== ABOUT THIS TASK ==
Transcribe, exactly and without pictures, the lines below from the line with "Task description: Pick" to the line with "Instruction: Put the", both ends included, and no others.

___ RECORDS SUPPLIED ___

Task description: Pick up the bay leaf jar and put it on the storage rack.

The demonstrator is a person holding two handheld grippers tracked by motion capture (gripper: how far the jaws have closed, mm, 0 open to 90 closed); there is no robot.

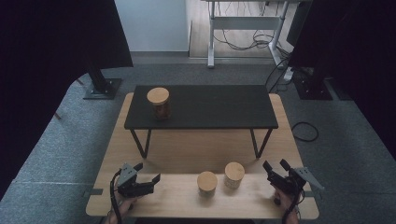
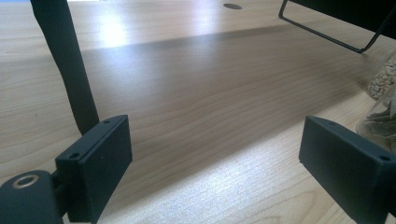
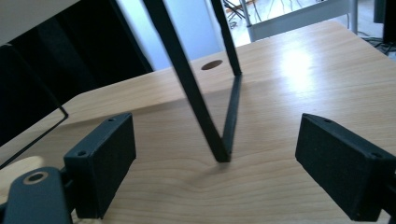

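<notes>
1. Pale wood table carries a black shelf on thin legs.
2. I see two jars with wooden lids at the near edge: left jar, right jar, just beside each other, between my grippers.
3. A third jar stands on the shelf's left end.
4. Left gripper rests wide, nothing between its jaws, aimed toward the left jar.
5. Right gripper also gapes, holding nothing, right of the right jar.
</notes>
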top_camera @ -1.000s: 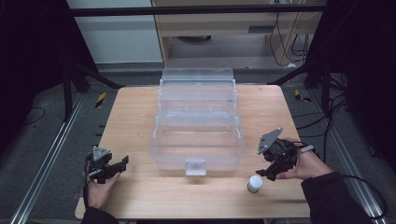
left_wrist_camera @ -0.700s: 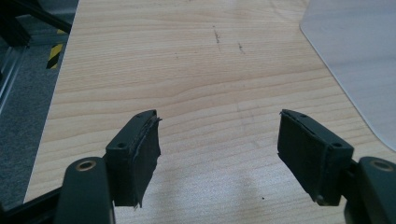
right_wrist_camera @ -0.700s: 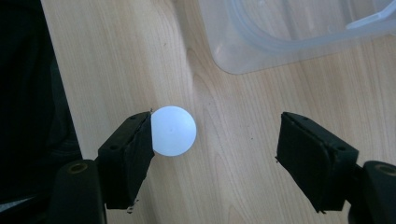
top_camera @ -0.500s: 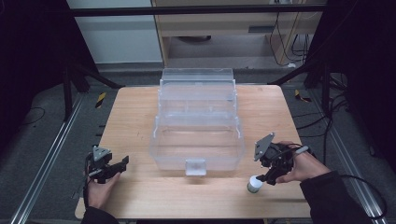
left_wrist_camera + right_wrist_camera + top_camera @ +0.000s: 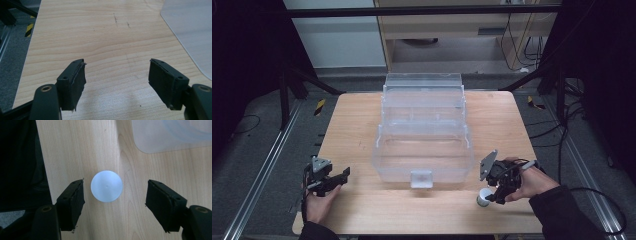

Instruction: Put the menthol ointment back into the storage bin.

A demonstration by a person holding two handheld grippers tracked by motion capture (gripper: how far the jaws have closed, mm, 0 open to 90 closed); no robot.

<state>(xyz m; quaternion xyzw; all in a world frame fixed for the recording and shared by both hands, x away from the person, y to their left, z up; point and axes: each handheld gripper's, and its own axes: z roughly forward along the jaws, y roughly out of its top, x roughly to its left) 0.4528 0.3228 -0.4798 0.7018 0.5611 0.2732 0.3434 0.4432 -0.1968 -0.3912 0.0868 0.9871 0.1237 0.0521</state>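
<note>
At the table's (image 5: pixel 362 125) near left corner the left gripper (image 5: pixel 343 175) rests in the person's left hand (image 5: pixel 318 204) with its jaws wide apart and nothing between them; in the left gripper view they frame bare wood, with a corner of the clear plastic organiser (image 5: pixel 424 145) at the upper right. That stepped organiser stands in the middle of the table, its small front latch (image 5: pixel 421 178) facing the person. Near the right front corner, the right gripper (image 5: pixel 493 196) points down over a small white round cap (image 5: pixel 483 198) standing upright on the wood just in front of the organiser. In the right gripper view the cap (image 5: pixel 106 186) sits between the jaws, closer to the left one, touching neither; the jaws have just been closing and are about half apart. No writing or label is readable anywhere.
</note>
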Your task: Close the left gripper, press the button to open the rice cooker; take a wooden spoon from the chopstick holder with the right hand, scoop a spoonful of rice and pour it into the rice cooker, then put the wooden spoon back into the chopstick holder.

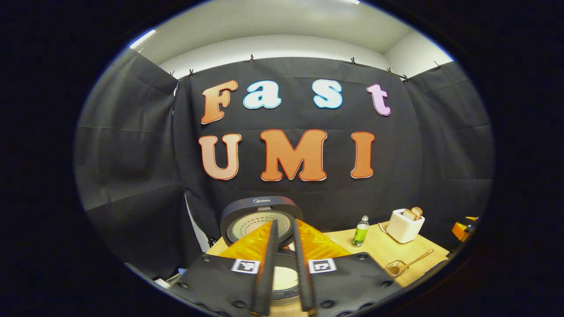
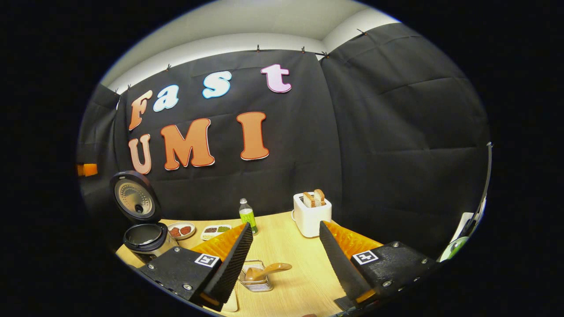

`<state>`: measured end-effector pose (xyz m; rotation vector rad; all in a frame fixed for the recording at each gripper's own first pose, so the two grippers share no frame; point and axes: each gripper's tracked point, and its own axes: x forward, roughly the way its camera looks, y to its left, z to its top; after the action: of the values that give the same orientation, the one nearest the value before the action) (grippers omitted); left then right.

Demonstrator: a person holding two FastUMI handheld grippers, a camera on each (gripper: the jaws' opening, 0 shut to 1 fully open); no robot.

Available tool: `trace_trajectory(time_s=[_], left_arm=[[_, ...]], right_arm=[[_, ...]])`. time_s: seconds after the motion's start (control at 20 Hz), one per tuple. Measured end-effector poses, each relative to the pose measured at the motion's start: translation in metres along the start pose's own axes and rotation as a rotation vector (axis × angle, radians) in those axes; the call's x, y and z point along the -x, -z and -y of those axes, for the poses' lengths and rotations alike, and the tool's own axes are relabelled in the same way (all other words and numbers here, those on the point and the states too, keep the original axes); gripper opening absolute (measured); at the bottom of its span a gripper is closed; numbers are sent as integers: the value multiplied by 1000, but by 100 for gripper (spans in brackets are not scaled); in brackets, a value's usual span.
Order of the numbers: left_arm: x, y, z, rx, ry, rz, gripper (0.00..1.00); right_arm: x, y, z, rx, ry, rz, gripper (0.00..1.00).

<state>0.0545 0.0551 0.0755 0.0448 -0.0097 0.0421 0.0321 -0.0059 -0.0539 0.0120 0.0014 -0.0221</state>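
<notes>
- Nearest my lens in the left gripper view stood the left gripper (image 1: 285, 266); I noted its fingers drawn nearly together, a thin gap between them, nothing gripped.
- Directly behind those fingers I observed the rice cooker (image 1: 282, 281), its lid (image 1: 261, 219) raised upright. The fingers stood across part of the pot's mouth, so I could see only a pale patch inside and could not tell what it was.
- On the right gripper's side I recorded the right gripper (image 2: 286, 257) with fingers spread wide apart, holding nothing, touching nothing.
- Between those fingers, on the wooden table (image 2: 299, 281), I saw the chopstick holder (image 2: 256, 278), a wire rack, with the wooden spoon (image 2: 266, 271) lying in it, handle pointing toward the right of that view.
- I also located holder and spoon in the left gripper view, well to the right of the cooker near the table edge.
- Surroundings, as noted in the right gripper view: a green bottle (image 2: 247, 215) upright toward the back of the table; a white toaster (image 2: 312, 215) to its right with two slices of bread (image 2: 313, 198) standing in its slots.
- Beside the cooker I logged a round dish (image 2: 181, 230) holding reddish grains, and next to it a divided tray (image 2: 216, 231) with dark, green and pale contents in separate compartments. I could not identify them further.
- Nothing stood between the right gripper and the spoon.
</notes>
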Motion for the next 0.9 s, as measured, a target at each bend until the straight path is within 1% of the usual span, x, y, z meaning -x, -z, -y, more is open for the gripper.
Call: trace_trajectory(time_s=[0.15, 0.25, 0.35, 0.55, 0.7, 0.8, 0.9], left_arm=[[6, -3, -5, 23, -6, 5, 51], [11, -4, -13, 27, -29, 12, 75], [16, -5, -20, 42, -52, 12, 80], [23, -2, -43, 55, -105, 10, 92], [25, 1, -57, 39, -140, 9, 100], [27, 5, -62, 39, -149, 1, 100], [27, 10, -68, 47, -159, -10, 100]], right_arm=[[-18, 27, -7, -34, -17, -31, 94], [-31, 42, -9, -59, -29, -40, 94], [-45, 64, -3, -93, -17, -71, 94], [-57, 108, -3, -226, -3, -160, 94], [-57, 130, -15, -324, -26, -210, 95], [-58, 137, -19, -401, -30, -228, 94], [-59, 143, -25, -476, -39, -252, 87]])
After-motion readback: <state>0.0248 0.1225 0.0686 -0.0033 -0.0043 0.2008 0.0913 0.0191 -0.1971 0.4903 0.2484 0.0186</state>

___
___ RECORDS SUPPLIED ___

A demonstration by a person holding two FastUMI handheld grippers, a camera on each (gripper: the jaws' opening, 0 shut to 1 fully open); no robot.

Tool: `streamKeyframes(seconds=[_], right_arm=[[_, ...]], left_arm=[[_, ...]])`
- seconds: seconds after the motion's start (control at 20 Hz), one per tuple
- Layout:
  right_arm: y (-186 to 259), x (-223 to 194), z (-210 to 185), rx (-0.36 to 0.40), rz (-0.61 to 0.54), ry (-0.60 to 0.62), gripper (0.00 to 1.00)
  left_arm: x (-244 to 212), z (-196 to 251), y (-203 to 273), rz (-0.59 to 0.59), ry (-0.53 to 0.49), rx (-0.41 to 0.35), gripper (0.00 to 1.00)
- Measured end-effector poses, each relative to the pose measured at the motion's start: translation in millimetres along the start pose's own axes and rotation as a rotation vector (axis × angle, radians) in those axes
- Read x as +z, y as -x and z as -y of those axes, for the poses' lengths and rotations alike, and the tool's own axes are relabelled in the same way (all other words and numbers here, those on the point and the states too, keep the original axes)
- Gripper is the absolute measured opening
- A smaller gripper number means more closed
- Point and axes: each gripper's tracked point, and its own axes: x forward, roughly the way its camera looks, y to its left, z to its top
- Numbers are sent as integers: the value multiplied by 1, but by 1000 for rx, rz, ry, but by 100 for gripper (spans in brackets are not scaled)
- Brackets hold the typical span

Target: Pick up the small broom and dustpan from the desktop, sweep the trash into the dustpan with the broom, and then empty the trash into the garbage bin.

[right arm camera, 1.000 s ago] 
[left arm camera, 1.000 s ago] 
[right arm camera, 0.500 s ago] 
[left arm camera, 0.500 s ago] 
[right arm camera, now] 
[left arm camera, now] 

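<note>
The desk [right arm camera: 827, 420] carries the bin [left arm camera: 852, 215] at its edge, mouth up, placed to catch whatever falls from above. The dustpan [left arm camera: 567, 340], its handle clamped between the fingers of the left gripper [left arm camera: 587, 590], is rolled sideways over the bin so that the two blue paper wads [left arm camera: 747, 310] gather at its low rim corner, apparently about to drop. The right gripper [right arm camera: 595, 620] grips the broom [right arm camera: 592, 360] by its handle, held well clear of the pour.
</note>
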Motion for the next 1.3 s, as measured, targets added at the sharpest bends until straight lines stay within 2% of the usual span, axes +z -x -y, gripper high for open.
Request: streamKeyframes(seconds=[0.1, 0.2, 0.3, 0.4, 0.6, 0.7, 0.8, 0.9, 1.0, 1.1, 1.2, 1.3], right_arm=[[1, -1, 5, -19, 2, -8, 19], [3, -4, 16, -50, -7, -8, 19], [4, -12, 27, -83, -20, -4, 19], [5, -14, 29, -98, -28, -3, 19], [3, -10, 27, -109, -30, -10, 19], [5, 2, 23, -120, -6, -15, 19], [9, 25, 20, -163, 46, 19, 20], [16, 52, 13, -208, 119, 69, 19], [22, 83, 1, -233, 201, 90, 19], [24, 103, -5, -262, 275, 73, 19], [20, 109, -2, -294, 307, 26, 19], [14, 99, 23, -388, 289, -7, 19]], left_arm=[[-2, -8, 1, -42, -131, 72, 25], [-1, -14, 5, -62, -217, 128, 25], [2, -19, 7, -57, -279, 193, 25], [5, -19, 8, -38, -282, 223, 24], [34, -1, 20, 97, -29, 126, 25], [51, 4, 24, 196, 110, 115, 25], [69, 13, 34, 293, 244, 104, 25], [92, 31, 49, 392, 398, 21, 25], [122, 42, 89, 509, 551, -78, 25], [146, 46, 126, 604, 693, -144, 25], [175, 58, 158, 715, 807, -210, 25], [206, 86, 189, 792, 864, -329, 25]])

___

== FINAL ANSWER ==
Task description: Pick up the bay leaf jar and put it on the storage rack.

The demonstrator is a person holding two handheld grippers tracked by motion capture (gripper: how far the jaws have closed, mm, 0 open to 90 closed); there is no robot.


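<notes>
1. Pale wood table carries a black shelf on thin legs.
2. I see two jars with wooden lids at the near edge: left jar, right jar, just beside each other, between my grippers.
3. A third jar stands on the shelf's left end.
4. Left gripper rests wide, nothing between its jaws, aimed toward the left jar.
5. Right gripper also gapes, holding nothing, right of the right jar.
</notes>
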top_camera @ -1.000s: 
left_wrist_camera @ -0.700s: 
right_wrist_camera @ -0.700s: 
top_camera @ -0.500s: 
left_wrist_camera + right_wrist_camera + top_camera @ +0.000s: 

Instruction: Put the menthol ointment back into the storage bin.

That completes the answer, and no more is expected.